More on Juul's money: in addition to the funds they're seeking to raise to expand their empire abroad, the company just scored a $600 million investment here at home. They've got to be doing something right...

 

We just can't quit Juul today – in a new survey of 19,000 of the company's online customers, Juul reports that the number of smokers switching to vaping is drastically higher than the number doing the reverse. To quantify, 87% of new vapers were smokers when they bought their first e-cigarette. Of them, 64% said they no longer smoked, three-quarters saying that was because they'd fully transitioned to vaping. Meanwhile, only 2% of Juul buyers abandoned vaping and resumed smoking; another 2% started Juuling and eventually tried cigarettes, though just 0.3% had become everyday smokers after having never smoked before vaping. Those numbers speak volumes.


In another win for the rule of common sense, another Pennsylvania legal decision finds that individual components of vapor gear, such as batteries or glass tanks or cotton wicks, cannot be considered tobacco for the purpose of taxation.
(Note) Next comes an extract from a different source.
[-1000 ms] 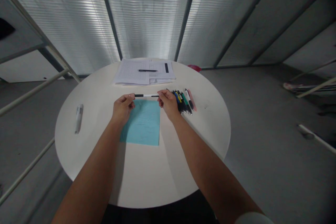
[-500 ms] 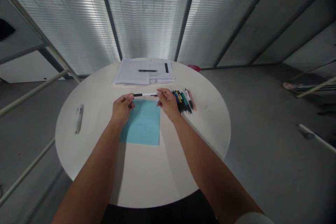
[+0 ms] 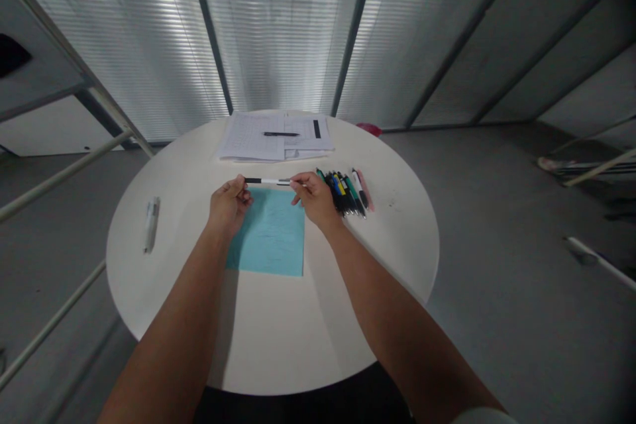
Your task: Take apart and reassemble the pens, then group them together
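Note:
A black and white pen point(image 3: 268, 181) is held level above the far edge of a light-blue sheet of paper point(image 3: 271, 238). My left hand point(image 3: 230, 204) pinches its black end. The white end is between the thumb and fingers of my right hand point(image 3: 314, 195). Just right of that hand, several pens point(image 3: 342, 192) in black, blue, yellow and green lie side by side. A white pen with a black grip point(image 3: 359, 187) and a pink pen point(image 3: 366, 191) finish the row.
On the round white table point(image 3: 288, 338), stacked printed papers point(image 3: 248, 136) lie at the back with a dark pen point(image 3: 281, 134) on top. A whitish pen point(image 3: 151, 225) rests at the left. Metal rails point(image 3: 64, 175) stand left of the table, and blinds point(image 3: 283, 33) hang behind it.
Both hands have shifted slightly left with the pen between them. A green pen's end beside my right hand has come into view.

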Available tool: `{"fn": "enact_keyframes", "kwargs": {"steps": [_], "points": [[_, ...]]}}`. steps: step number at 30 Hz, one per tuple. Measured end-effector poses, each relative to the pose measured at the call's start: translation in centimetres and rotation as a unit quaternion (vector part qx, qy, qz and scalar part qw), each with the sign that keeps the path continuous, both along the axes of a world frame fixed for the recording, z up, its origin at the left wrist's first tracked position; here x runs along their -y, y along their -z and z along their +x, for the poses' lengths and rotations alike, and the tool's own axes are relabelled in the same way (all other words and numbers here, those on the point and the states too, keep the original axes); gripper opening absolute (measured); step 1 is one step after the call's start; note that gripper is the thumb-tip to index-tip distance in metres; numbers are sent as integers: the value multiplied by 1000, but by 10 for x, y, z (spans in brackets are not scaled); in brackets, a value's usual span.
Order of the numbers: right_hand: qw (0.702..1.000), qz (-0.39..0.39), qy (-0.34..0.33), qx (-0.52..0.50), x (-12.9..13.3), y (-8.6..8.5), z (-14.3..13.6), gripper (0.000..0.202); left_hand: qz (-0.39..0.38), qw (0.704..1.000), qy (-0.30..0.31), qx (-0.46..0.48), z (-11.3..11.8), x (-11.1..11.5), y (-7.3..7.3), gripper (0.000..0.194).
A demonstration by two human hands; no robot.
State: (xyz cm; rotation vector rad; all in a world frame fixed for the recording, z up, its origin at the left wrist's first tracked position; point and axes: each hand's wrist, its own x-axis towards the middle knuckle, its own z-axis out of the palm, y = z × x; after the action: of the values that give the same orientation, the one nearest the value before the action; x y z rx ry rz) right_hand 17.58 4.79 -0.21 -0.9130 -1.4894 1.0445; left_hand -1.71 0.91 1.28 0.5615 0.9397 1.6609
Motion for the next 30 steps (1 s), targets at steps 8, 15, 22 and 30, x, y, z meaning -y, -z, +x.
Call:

Click through to the article, there's a lot more to this one…

 

Big small numbers: Britain's 70,000 federal prisoners (roughly 0.1% of Britain's population) are buying 65,000 e-liquid cartridges a week. That's almost a cartridge per inmate, which is unsurprising given 80% of the prison population smokes (or would, if it were allowed). We don't have a direct comparison, but it's unlikely the US's 2.2 million prisoners are getting the opportunity to vape at nearly as high a rate.

 

 

We'll close with just the lede to this last piece: "A shirtless man wearing boxer shorts shut down the southbound lanes of the 110 Freeway in downtown Los Angeles for two hours Wednesday morning after he scaled an exit sign, unfurled political banners and began vaping, dancing and shouting from a bullhorn."


That's all for this week, folks – we'll see you again soon!